Posted by Larry Doyle on December 3, 2009 3:16 PM |

A car needs gas to run. An engine needs steam. A factory needs power. The fact is without a steady source of energy nothing can operate. Welcome to the Uncle Sam economy circa 2009.

You may be thinking, wait a second LD . . . the Federal Reserve is flushing the system with liquidity. Money is easy and it is propping the markets. While availability of credit may be tight, the demand for credit is also weak. So what am I talking about?

Thanks to RM for providing the FDIC Third Quarter 2009 Banking Profile (a link to the full document is provided at the end of this commentary). For those who care to rip apart the inner workings of our banking system, this report is the owner’s manual. The report highlights the following:

> Industry Posts Net Profit of $2.8 Billion
> Increased Revenues, Lower Securities Losses Offset Higher Loan-Loss Provisions
> Net Interest Margins Improve at Most Institutions
> Troubled Loans Continue to Rise, But Rate of Growth Slows
> Loan balances Decline by 2.8% in the Quarter

Based on this overview, it would appear that the banking industry is slowly recovering. In aggregate, perhaps that may be the case. But what doesn’t this report tell us?

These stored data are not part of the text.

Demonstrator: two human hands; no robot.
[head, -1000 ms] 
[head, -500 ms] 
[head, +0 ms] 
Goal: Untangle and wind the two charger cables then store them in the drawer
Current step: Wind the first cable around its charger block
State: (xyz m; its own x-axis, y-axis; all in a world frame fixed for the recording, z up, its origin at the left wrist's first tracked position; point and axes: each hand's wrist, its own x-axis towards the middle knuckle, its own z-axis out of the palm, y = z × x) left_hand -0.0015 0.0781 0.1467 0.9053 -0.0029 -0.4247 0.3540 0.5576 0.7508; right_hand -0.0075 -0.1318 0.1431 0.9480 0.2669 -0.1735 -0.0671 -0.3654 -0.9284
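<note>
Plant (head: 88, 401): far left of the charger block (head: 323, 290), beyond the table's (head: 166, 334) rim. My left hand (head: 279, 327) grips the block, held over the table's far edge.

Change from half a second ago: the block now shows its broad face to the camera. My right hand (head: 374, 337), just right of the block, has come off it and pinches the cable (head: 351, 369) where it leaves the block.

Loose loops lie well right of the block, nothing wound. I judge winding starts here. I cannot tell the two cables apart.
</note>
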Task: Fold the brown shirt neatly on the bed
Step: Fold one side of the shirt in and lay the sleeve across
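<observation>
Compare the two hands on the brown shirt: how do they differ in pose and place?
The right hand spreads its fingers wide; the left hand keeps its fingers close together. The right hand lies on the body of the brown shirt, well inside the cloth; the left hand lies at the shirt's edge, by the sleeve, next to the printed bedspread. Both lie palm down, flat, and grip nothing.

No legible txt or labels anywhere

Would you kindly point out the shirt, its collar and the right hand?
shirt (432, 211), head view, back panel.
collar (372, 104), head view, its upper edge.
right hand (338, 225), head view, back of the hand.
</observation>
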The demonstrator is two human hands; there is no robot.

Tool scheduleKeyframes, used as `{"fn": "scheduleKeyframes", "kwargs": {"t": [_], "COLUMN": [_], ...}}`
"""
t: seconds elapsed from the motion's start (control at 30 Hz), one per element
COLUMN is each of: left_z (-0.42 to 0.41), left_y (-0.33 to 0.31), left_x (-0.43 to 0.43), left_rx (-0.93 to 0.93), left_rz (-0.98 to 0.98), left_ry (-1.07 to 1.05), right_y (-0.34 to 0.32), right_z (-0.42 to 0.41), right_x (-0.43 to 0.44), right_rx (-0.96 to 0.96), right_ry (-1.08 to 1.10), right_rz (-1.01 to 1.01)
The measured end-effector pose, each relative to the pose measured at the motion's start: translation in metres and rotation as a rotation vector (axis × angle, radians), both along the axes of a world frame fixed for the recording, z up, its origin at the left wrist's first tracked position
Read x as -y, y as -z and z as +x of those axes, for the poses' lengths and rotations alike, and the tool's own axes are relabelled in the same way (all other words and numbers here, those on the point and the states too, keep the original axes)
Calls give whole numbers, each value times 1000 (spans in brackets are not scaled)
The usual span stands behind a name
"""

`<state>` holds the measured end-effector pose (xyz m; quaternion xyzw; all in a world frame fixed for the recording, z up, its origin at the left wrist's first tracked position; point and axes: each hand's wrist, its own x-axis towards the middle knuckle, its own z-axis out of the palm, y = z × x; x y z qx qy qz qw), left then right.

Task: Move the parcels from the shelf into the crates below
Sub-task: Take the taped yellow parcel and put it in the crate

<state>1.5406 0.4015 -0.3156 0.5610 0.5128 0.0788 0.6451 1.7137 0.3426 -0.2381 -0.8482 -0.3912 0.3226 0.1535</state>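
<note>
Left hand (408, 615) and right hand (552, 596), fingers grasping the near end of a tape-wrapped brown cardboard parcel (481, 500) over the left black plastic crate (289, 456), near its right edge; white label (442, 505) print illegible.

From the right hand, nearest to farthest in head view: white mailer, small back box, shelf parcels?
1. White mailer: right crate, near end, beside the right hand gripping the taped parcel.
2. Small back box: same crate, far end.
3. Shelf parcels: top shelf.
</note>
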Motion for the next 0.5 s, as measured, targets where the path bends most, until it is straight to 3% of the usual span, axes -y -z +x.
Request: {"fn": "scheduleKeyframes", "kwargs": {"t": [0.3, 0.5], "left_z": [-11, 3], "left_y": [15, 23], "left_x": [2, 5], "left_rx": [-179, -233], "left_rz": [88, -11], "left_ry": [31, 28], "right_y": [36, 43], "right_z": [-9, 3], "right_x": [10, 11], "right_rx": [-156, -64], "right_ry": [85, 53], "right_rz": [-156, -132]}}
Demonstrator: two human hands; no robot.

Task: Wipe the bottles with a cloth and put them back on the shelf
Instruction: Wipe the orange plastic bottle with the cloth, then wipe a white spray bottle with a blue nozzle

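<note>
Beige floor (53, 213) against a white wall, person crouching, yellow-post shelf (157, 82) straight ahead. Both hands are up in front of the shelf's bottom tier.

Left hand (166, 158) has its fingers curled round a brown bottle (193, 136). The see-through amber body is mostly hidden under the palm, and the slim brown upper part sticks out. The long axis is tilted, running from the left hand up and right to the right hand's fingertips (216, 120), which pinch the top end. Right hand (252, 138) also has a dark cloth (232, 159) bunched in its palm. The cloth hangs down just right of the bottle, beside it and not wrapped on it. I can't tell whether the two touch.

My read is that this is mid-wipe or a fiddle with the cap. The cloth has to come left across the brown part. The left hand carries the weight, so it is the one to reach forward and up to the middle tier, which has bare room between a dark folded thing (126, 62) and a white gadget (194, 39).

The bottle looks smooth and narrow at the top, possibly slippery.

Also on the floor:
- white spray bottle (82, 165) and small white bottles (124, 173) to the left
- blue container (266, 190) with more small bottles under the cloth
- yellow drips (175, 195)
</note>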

This report does not highlight the massive disintermediation that has occurred within the community banking industry in our country. Why has this occurred and to what extent has it occurred?

Uncle Sam is very clearly backstopping the largest institutions given their status as ‘too big to fail.’ With Uncle Sam’s support, core deposits have been withdrawn – that is disintermediated – from the smaller institutions to the largest institutions.

In the course of a discussion with a banking executive this afternoon, this longstanding veteran apprised me that the domestic FDIC-insured banking industry has a total balance sheet of approximately $13 trillion. Prior to this crisis, the balance sheets of the four largest institutions accounted for approximately 25% of the total banking industry’s balance sheet. What is that figure now? Approximately 65%!!

The too big to fail is now 250% bigger. The money has poured into these institutions given Uncle Sam’s backstop. Meanwhile, money has fled the small regional and community banks and left the local economies without credit.

No credit. No source of fuel. No growth. No jobs.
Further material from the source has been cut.